* RECORDS SUPPLIED
--------
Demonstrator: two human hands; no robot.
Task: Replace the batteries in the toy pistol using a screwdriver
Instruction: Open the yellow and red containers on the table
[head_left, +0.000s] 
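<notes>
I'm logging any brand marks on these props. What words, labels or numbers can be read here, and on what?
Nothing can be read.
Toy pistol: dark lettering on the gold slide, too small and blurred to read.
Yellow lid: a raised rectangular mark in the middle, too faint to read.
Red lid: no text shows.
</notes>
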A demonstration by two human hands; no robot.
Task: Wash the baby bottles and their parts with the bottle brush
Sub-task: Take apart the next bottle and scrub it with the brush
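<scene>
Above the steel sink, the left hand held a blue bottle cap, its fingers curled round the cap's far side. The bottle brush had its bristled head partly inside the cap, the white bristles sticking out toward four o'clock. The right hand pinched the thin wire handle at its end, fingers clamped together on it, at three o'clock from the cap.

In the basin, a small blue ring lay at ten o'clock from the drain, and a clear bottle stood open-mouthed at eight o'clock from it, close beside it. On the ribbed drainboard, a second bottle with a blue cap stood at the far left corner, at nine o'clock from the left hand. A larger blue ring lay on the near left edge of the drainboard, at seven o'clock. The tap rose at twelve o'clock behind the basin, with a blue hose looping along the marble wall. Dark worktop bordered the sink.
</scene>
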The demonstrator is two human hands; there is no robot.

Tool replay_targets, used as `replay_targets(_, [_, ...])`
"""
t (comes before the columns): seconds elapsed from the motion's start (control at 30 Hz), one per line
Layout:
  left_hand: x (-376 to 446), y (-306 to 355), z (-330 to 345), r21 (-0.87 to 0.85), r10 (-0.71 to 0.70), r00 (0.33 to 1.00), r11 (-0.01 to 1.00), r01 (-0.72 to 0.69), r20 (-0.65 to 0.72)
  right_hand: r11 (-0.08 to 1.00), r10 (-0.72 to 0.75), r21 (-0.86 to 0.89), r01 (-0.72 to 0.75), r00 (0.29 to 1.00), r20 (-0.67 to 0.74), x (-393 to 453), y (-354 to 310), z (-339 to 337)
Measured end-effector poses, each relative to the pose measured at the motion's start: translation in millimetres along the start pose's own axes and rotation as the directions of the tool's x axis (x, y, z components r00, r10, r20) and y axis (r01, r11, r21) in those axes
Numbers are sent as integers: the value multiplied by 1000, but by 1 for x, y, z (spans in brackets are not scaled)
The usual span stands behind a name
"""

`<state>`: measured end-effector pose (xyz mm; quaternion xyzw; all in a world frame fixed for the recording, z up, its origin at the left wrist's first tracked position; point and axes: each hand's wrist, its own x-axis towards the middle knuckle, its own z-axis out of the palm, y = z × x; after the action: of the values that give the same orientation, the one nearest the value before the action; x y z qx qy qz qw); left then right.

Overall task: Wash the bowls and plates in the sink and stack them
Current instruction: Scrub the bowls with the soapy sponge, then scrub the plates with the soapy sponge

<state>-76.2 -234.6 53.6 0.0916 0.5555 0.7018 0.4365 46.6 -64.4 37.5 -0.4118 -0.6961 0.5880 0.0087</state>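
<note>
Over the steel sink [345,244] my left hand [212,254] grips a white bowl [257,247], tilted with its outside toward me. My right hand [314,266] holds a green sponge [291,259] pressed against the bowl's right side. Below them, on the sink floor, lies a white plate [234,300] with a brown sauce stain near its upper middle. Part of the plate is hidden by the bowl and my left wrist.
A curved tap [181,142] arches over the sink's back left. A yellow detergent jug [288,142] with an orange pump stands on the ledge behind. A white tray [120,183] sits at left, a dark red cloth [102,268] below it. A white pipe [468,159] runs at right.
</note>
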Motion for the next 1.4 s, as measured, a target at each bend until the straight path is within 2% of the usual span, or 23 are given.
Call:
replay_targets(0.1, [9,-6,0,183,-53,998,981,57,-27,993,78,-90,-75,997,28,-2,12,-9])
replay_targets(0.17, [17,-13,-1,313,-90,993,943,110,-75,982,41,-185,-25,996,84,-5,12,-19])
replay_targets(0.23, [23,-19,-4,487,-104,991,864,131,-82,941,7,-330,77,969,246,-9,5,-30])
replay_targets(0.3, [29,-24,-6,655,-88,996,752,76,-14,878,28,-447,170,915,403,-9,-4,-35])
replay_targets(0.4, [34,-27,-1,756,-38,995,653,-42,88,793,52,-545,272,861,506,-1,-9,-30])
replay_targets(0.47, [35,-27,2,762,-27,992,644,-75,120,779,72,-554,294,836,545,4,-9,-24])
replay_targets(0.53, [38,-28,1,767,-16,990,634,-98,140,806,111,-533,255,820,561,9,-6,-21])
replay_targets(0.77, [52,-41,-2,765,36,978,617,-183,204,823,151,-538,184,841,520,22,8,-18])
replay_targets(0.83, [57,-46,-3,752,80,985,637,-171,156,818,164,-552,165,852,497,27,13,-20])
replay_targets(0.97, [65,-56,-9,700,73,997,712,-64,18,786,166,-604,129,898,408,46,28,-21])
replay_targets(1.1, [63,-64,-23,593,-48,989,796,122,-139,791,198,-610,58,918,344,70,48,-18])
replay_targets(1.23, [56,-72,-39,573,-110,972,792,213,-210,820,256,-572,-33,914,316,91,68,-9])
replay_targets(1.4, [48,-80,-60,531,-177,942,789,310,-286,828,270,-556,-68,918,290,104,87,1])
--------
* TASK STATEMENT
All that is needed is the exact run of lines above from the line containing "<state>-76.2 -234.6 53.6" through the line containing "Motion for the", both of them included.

* EXERCISE OUTPUT
<state>-76.2 -234.6 53.6 0.0916 0.5555 0.7018 0.4365 46.6 -64.4 37.5 -0.4118 -0.6961 0.5880 0.0087</state>
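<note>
Over the steel sink [345,244] my left hand [212,254] grips a white bowl [257,247], tilted with its outside toward me. My right hand [314,266] holds a green sponge [291,259] pressed against the bowl's right side. Below them, on the sink floor, lies a white plate [234,300] with a brown sauce stain near its upper middle. Part of the plate is hidden by the bowl and my left wrist.
A curved tap [181,142] arches over the sink's back left. A yellow detergent jug [288,142] with an orange pump stands on the ledge behind. A white tray [120,183] sits at left, a dark red cloth [102,268] below it. A white pipe [468,159] runs at right.
</note>
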Motion for the next 1.4 s, as measured, a target at each bend until the straight path is within 2% of the usual span, or 23 are given.

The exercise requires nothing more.